A me interessano le persone. L’ho detto più volte e lo continuerò a ripetere. Una volta trovate, parte tutto il resto. La storia, la struttura e via dicendo. Come posso spiegarvi? Succede così, è così che funziona il mio cervello. Il processo è più o meno questo: creo un personaggio, cerco di capire se mi piace o meno. Mi ci soffermo, perché voglio capire se suscita in me un sentimento, un’emozione – che poi dev’essere l’amore, perché io amo i miei personaggi. Cerco di farmene un’immagine il più visiva possibile. È come una costellazione: distribuisco tutti su un tavolo – molto più piccolo di questo (ride indicando il tavolo delle riunioni del mercoledì).

Qui c’è Patty, lì Charlie, più in là ci sono Vicky e Pete. Se non trovo nulla che mi lega a questi personaggi, non è neanche il caso che io cominci a lavorarci. Come scrittrice non posso e non devo giudicarli. Ed è una scelta liberatoria, credetemi. Perché, a quel punto, essendo esseri umani possono fare tutto quello che vogliono. Anche le azioni più turpi. È un segreto che ho imparato mentre stavo scrivendo Amy e Isabelle, il mio primo romanzo. È stato in quegli anni che ho capito che non mi interessavano i melodrammi. Il sentimentalismo è una scorciatoia che non prendo in considerazione. Non è quello che volevo fare io, come scrittrice. Ero e sono tuttora interessata a qualcosa di diverso. Rifuggo le storie in cui il Bene e il Male sono visibili e assoluti: preferisco concentrarmi su quella materia incasinata che ci rende umani.

In quest’ultima costellazione che ha creato scrivendo Tutto è possibile c’è un personaggio in particolare – al di là di Lucy – che le sta più a cuore?

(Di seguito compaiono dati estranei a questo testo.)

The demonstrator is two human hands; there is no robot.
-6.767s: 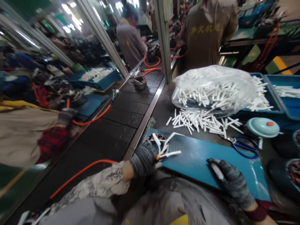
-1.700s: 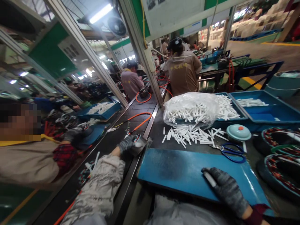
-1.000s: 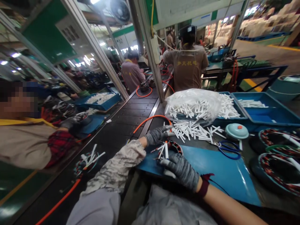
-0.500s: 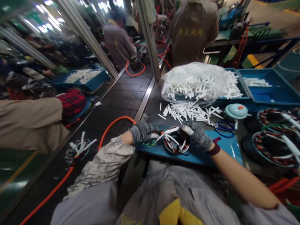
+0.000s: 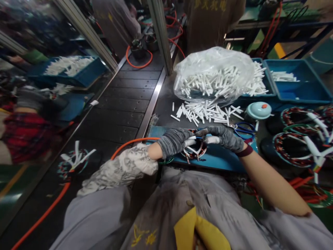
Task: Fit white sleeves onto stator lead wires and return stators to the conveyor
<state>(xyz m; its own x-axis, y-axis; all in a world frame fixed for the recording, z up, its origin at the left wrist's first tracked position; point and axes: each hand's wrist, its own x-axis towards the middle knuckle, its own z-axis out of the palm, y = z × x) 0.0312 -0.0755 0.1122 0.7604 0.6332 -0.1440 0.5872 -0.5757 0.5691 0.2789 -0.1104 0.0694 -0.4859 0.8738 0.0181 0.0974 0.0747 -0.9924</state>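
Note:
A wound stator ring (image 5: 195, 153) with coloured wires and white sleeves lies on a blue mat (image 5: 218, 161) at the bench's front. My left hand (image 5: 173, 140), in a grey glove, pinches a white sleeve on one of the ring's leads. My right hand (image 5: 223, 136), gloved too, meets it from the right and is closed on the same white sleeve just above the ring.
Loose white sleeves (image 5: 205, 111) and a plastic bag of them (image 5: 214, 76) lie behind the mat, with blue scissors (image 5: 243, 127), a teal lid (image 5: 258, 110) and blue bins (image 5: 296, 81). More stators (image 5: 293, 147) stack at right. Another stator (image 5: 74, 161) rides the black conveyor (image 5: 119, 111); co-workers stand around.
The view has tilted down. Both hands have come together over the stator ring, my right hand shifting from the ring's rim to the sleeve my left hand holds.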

Charlie Macauley kills me. Non so perché, non me lo so spiegare, ma non riesco a resistergli. Ha qualcosa di più, ha qualcosa di diverso. Non so assolutamente spiegare il perché, forse quello che mi colpisce così tanto di lui è che è così reale. In verità tutti i miei personaggi per me sono molto reali, ma è come se Charlie, ogni volta, mi toccasse nel profondo del cuore.

Nelle sue narrazioni oltre a essere importanti i personaggi, sono fondamentali i luoghi. I suoi primi quattro romanzi sono ambientati nel Maine, dove lei è nata e cresciuta. Invece incontrando Lucy Barton ci spostiamo nel Midwest. Come mai?

Non ho pianificato la cosa a tavolino. Quando all’inizio mi sono messa a impostare – con fatica, lo ammetto – le primissime scene di quello che sarebbe poi diventato Mi chiamo Lucy Barton (una madre e figlia in una stanza d’ospedale newyorkese) non riuscivo a capire in quale direzione muovermi. Finché, a un certo punto, eccola. Un’illuminazione. Mi sono detta: lei, questa mia nuova protagonista, non può venire dal Maine. Lei deve venire da cieli sterminati – di una bellezza assoluta e per questo spaventosa –, da casette piccole e campi di grano. La mia Lucy deve venire dal Midwest.

È stata una rivelazione molto utile. Mi ha chiarito le idee sulla direzione da prendere. La sua visione – questo cielo vastissimo – mi ha fatto comprendere che era come se vedessi le cose con i suoi occhi. E che la voce attraverso cui avrei scritto la storia sarebbe stata la sua, non certo la mia. A quel punto si è sbloccato qualcosa: ho pensato che la mamma di Lucy non doveva aver mai preso l’aereo in tutta la sua vita. Di conseguenza Lucy doveva avere avuto un’infanzia di estrema povertà. Il cielo mi è apparso: tutto, all’improvviso, si è fatto più chiaro.

Se, come ci suggerisce il titolo, tutto è possibile, allora è possibile anche essere felici?

Tutto è possibile riguarda proprio quegli attimi di felicità, quegli stati di grazia che accadono all’improvviso nelle nostre vite. Sono infinitesimali, a volte così rapidi e in apparenza talmente insignificanti che non ce ne accorgiamo, o li diamo per scontati. Ma se siamo disponibili ad accettarli e a riceverli – questi momenti di grazia – allora sì, tutto è davvero possibile.